Your response to the data below should hold nothing except the lines from the one containing "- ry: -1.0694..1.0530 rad" down to the one containing "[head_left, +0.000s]", reproduced exactly and without pictures.

□ □ □ □ □

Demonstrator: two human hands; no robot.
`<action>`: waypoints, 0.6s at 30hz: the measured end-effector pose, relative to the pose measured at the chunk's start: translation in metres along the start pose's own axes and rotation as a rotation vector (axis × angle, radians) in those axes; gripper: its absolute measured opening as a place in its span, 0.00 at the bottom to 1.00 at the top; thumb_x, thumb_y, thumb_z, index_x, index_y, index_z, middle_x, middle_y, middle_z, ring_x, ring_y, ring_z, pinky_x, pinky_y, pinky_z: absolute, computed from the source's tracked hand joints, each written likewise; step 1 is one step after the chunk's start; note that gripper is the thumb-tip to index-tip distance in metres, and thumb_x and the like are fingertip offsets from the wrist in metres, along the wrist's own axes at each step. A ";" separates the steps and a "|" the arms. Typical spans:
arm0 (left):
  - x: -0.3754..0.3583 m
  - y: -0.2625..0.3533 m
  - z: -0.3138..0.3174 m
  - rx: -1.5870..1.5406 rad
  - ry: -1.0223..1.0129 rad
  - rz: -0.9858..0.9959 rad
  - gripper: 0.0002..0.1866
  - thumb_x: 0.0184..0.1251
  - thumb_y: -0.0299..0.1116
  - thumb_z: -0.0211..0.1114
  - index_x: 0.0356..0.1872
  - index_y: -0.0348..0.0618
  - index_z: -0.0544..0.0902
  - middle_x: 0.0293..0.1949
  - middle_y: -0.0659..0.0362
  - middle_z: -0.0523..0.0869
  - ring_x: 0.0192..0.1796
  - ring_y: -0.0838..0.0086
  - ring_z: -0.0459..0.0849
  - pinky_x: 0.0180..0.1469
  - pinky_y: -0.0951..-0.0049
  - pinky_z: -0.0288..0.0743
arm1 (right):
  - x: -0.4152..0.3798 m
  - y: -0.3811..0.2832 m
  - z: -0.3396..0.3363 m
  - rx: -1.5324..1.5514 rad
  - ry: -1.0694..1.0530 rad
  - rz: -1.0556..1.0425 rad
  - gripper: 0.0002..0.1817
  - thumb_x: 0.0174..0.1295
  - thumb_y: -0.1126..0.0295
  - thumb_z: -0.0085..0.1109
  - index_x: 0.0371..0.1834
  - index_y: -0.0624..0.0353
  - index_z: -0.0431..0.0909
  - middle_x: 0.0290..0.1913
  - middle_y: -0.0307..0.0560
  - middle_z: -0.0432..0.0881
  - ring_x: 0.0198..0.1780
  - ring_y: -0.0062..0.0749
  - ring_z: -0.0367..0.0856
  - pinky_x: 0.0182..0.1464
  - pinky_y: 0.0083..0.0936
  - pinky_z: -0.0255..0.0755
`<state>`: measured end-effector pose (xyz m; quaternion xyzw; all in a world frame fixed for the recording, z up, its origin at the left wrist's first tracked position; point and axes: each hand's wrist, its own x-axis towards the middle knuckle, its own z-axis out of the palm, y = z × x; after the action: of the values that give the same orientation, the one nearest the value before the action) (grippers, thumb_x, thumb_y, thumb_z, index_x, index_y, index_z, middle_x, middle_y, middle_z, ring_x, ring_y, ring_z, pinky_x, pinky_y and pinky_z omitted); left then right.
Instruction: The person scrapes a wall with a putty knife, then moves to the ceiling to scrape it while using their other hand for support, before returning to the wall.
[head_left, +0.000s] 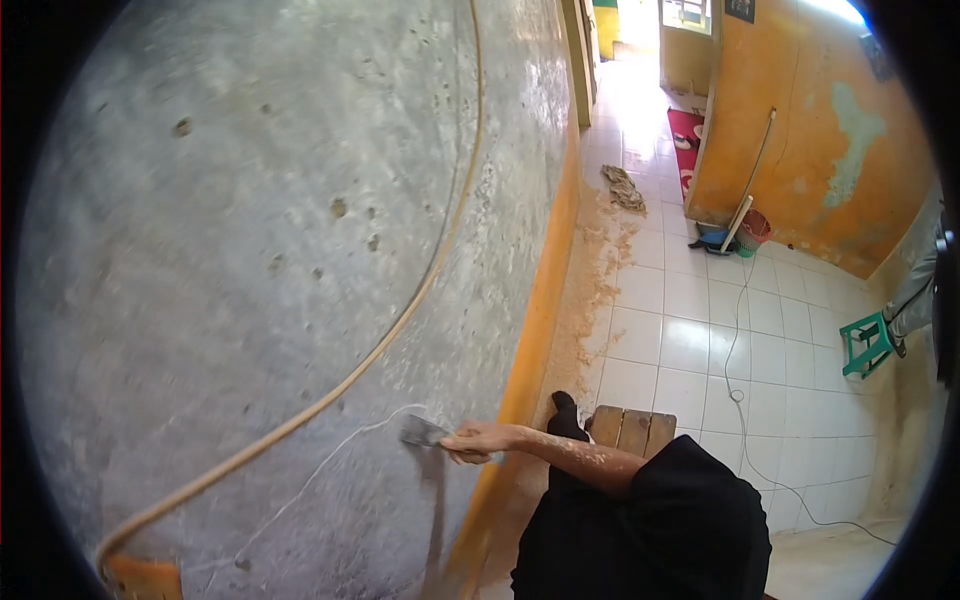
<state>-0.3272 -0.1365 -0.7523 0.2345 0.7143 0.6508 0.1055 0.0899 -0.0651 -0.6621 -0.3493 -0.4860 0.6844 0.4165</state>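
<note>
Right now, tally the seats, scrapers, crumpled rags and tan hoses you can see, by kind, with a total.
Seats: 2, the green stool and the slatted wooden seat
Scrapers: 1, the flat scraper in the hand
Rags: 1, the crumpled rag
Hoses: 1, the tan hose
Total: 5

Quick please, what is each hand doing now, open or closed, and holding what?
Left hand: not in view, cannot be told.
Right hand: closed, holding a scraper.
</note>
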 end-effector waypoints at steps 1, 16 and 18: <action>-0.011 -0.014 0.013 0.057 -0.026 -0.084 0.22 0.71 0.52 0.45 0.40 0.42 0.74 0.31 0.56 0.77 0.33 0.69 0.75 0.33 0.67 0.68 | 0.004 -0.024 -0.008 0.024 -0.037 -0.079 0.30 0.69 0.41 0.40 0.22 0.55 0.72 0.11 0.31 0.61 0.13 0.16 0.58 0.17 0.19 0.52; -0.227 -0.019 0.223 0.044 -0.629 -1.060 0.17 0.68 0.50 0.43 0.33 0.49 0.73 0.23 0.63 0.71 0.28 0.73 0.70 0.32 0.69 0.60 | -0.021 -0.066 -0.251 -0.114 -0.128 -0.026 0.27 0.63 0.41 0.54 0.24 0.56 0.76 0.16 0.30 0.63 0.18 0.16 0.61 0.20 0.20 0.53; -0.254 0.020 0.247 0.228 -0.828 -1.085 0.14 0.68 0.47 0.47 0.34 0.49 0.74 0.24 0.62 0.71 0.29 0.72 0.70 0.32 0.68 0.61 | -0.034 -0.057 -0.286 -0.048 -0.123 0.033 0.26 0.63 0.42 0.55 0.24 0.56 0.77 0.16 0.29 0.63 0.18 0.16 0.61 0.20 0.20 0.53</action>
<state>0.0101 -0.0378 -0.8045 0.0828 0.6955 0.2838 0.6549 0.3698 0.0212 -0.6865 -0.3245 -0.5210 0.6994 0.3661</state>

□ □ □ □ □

#### Result of this exercise:
  - ry: -1.0694..1.0530 rad
  - rz: -1.0556..1.0425 rad
  - gripper: 0.0002..0.1817
  - thumb_x: 0.0174..0.1295
  - thumb_y: -0.1126..0.0295
  - thumb_z: -0.0085..0.1109
  - index_x: 0.0371..0.1834
  - index_y: -0.0624..0.0353
  - index_z: -0.0431..0.0909
  - middle_x: 0.0290..0.1913
  - middle_y: -0.0307..0.0560
  - middle_z: -0.0432..0.0881
  - ring_x: 0.0198..0.1780
  - ring_y: -0.0062..0.0749
  - ring_z: -0.0367..0.0856
  - pinky_x: 0.0182..0.1464
  - pinky_y: 0.0083..0.0936
  - pinky_z: -0.0255..0.0755
`<state>`: measured end-effector pose (xyz m; quaternion xyzw; all in a world frame fixed for the recording, z up, its origin at the left wrist's first tracked position; point and axes: each hand's wrist, its own x-axis towards the middle knuckle, its own z-axis out of the palm, y = z × x; after the action: of the values that give the same orientation, the one nearest the value before the action) (grippers, thumb_x, thumb_y, thumb_z, index_x, index_y, index_z, middle_x, middle_y, middle_z, ring_x, ring_y, ring_z, pinky_x, pinky_y and pinky_z omitted); left then right.
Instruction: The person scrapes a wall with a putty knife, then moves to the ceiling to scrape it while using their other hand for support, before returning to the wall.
[head_left, +0.000s] 

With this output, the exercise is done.